Your task:
Across the data below, how many lines have the word "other" in them? Respond with the number alone.

Data excerpt:
────

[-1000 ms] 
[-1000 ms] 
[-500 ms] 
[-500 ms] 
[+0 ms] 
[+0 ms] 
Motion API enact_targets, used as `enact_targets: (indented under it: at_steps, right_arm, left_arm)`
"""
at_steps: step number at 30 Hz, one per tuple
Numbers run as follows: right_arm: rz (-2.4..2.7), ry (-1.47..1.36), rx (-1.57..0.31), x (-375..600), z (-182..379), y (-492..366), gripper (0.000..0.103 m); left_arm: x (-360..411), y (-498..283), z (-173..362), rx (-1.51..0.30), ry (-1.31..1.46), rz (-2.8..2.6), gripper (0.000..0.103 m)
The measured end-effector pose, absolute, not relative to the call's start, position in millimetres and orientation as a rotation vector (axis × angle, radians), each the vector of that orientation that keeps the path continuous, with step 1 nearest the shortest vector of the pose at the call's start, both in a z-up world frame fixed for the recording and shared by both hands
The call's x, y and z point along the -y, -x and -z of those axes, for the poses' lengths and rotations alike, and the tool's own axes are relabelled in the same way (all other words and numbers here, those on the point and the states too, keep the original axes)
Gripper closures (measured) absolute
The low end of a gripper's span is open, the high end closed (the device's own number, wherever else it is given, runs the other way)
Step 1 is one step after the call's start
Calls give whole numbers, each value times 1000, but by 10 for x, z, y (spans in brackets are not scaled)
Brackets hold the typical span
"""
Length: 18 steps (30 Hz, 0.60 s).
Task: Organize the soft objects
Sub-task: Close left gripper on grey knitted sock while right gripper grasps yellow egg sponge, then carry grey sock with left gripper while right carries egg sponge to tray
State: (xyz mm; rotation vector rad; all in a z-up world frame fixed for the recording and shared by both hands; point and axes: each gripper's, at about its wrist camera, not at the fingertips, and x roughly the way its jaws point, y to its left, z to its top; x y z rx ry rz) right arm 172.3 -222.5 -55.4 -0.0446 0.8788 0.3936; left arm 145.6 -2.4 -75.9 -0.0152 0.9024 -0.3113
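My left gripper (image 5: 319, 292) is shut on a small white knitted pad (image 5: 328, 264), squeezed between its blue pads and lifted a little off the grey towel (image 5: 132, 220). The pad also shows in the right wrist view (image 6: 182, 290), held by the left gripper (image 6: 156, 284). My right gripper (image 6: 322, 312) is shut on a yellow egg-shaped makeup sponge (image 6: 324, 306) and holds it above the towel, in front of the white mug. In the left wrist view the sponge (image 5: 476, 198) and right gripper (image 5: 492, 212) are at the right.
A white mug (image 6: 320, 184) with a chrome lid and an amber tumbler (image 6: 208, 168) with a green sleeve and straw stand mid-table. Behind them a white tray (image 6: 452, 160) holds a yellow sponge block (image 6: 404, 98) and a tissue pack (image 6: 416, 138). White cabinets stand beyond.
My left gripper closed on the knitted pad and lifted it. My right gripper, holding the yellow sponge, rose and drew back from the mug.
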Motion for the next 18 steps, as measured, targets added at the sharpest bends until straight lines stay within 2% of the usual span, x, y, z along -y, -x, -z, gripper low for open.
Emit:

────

Your response:
2